What's in the kitchen

Apples - 1,900 cases, or 76,000 lbs.

Bananas - 1,020 cases, or 40,600 lbs.

Carrots - 1,020 bags, or 52,000 lbs.

Crickets - 2.5 million

Fish (frozen) - 112,000 lbs.

Grain - 9,500 bags, or 500,000 lbs.

Hay - 6,000 bales.

Mealworms - 3,200 lbs.

Carnivore Diet (frozen) - 60,000 lbs.

Mice - 288,000

Rabbits - 2,500

Rats - 5,000

Yams - 1,500 cases, or 60,000 lbs.

Homegrown specialties

Some foods just can't be found in a store. At a picnic or barbecue, fruit flies are annoying little insects that buzz around your face.

But insectivorous reptiles and amphibians see them as a tasty delicacy. Keepers in the reptile house grow fruit flies in jars with fruit on the bottom. When enough flies flit around, they are released into the enclosures of frogs and lizards - where they are quickly snapped up.

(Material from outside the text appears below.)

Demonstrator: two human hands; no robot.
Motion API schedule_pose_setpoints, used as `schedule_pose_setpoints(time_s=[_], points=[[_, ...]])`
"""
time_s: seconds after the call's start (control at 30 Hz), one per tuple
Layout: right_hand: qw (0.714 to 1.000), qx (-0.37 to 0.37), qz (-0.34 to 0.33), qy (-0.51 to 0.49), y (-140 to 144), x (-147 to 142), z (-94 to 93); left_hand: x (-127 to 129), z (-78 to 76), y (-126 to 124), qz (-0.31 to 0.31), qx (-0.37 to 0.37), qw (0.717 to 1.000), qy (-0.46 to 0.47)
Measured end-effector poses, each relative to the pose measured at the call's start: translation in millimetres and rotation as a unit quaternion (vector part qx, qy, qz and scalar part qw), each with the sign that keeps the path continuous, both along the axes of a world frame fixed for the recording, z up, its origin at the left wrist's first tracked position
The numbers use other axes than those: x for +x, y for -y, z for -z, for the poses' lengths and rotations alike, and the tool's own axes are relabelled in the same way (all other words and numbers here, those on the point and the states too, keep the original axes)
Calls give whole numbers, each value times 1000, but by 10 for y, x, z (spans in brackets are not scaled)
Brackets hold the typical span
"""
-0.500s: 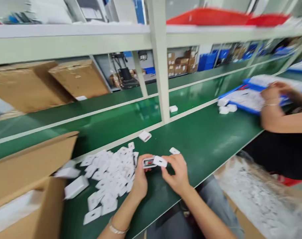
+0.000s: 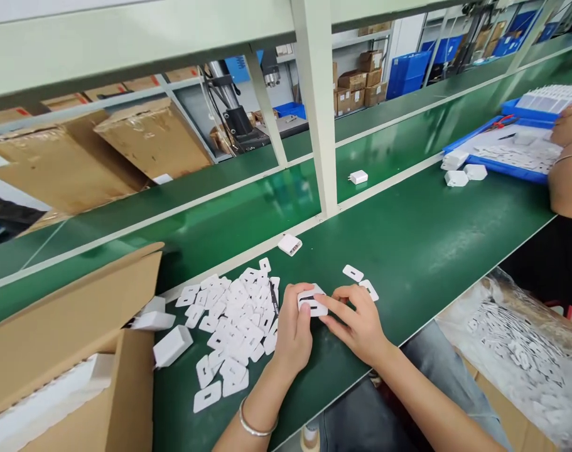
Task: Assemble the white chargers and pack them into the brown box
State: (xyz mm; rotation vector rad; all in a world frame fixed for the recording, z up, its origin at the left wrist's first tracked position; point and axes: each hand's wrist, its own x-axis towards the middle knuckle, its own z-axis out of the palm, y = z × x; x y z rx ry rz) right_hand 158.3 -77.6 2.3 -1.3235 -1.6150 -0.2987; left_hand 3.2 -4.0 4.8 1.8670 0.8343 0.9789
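1 white casing (image 2: 316,308), located over the green bench (image 2: 431,251), clamped between thumb and fingers of the left hand (image 2: 292,336), with the right hand (image 2: 361,323) touching it, index finger and thumb apart, beside heaped white plates (image 2: 236,320).

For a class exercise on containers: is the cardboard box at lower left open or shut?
Open. The box has a flap folded back, and white contents show inside.
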Motion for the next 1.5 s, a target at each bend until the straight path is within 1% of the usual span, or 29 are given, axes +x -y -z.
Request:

Perhaps the most difficult animals to feed are the zoo's pandas and koalas. Pandas are an endangered species from China that feed almost exclusively on bamboo, and the only thing a koala will eat is eucalyptus leaves. Thankfully, San Diego has a wonderful climate, and the zoo is also a world-class botanical garden.

"There's no such thing as 'koala chow,' " says zoo nutritionist Mark Edwards. To solve this problem, the zoo has gone into agriculture, growing large quantities of both bamboo and eucalyptus, just as a farmer grows corn or soybeans.

"There's one person whose 40-hour work week is dedicated to growing and harvesting bamboo, which is done on about five acres of land," Mr. Edwards says. "The same with eucalyptus. That's another guy's full-time job."

Eucalyptus is an Australian tree that grows abundantly in California. The zoo uses 33 types of eucalyptus to feed the koalas, and actively cultivates 25 of these species. Koalas eat only the tender leaves from the tips of the branches, however, so the zoo grows the tree in a special way. Constant pruning keeps the trees small like a bush, and this technique ensures that the tree is putting out nothing but fresh, tender leaves.

"If you looked at the site from a distance, you would probably think it was a grape vineyard," Edwards says.